See this slide by Dylan Wiliam for a glorious example of what I mean.

Sets

Test reliability 0.9, predictive validity 0.7, 100 students, 50% in ‘correct’ set

FYI – 0.9 reliability is like, stupidly high compared to what you can expect from most school/teacher set assessments (which I think from memory is typically closer to 0.7, but shout out if you know better and I have that wrong.)

 

The protected top set.

There was an undercurrent of belief throughout my school that the top set were the only people who would truly learn.  Everyone else was grist was the C grade mill.  Once they banked it, they would be chucked out of the target groups and into the second set, where they were expected to more or less languish… maybe pick up a B if they were lucky, but you know, no biggie.

 

Child trading.

A sub-set of set changes – if a pupil and teacher don’t get along, it was generally understood that one or the other could petition the head of department to have the pupil moved up or down a set, so they didn’t have to be together.
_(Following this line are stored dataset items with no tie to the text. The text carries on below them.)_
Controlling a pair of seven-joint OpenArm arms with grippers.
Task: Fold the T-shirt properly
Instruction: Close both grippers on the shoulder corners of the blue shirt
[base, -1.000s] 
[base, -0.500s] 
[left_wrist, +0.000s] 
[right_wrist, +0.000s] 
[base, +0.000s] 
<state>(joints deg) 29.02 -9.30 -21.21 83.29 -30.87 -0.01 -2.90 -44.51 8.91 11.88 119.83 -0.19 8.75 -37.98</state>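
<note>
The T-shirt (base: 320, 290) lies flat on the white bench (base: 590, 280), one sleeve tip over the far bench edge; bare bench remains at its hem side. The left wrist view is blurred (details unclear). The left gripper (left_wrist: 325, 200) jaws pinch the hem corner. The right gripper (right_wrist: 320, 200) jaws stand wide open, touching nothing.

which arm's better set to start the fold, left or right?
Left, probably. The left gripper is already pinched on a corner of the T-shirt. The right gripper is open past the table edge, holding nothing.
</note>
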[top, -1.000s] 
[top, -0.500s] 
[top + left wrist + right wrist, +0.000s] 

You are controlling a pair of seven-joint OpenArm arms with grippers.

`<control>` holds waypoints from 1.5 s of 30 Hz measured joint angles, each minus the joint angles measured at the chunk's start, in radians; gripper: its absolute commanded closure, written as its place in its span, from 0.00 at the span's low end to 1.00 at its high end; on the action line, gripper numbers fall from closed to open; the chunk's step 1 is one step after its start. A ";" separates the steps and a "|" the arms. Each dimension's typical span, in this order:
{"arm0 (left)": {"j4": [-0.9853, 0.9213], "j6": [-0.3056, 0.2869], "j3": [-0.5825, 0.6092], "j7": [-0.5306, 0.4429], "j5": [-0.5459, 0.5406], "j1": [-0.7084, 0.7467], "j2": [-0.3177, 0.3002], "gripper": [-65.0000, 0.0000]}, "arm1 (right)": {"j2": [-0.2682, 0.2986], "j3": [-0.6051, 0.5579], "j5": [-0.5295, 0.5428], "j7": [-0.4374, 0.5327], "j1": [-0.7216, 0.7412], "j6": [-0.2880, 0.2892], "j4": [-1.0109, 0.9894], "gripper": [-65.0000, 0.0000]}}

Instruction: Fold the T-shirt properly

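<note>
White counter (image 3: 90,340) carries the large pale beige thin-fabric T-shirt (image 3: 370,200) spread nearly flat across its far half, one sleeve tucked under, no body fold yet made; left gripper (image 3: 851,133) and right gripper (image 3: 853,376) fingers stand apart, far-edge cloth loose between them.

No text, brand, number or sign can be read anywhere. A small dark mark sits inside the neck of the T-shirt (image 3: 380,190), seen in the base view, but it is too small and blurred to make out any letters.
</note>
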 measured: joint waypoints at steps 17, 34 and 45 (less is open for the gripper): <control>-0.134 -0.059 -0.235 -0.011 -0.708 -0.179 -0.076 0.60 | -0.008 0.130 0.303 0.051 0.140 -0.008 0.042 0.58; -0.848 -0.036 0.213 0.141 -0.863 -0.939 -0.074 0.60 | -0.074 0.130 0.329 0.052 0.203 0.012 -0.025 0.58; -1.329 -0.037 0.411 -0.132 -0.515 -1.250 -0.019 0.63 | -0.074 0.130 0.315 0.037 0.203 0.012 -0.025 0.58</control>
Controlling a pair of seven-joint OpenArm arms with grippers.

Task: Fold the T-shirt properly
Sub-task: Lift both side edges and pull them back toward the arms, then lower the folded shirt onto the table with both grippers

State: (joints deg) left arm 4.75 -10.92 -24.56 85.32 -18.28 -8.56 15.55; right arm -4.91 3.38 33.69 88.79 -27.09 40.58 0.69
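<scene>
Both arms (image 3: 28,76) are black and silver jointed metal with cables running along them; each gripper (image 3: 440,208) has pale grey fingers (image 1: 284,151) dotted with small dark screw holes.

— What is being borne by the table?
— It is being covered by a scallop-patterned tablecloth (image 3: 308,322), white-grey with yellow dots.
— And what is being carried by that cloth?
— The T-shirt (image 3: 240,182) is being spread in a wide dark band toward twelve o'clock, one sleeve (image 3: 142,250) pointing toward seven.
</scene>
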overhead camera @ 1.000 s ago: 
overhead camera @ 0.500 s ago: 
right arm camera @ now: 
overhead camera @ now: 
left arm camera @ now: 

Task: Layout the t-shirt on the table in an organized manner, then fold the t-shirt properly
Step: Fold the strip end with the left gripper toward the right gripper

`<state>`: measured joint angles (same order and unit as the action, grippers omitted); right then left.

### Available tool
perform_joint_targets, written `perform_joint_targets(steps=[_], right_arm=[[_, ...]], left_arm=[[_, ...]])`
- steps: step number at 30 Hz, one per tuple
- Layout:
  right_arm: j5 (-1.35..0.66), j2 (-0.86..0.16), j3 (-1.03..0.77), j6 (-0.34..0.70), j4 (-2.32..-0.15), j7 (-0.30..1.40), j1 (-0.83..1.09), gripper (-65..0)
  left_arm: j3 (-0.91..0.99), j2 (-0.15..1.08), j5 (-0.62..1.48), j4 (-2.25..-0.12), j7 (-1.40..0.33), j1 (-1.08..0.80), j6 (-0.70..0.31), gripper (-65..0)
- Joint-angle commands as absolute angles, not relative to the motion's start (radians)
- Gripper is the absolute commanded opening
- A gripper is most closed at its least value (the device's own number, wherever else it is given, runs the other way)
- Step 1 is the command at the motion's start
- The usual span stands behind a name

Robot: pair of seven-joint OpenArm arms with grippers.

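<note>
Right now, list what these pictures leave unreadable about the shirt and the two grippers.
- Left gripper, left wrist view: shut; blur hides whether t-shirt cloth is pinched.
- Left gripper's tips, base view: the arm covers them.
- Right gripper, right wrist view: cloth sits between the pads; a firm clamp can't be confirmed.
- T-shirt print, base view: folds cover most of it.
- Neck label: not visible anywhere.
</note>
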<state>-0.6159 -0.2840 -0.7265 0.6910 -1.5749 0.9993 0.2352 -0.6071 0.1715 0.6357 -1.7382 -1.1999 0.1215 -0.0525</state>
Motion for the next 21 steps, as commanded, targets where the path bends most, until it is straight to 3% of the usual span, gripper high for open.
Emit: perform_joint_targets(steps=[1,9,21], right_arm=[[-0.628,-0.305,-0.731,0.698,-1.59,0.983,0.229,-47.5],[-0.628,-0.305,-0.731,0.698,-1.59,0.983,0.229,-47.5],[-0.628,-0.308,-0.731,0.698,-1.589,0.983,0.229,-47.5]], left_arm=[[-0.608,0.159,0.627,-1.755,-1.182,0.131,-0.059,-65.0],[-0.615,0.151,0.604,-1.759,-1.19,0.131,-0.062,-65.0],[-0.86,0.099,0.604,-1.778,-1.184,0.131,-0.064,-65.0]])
Again, I was not immune to this.  I would be more than happy to advocate that maybe a belligerent should move up a set, if I dreaded seeing them each day.

 

Finally, obviously, self-concept and stereotype threat.

Best demonstrated by this 9 second clip from Tough Young Teachers

 

“Bottom set, what does that mean to you?”

“Dumb!  We’re dumb.”

“Not very smart.”

“So, is that what you think of yourselves…?”

“Yeah.”

 

Pretty typical of students in the bottom set.  But then actually, pretty typical of almost all students who aren’t in the top set, I found!

Then you get the kids in the bottom of the top set, who are obviously pretty high achievers, but think they’re the worst, because in their little sphere of experience, they are.

Then you get the kids who do well, think they’re really smart, think everyone else thinks they’re smart, and now don’t want to try for fear of failure and losing that impression – it’s okay to fail if you weren’t even trying, not okay to try and fail and signal that you’re not that smart after all.

 

So, yeah, sets sucked in a lot of ways.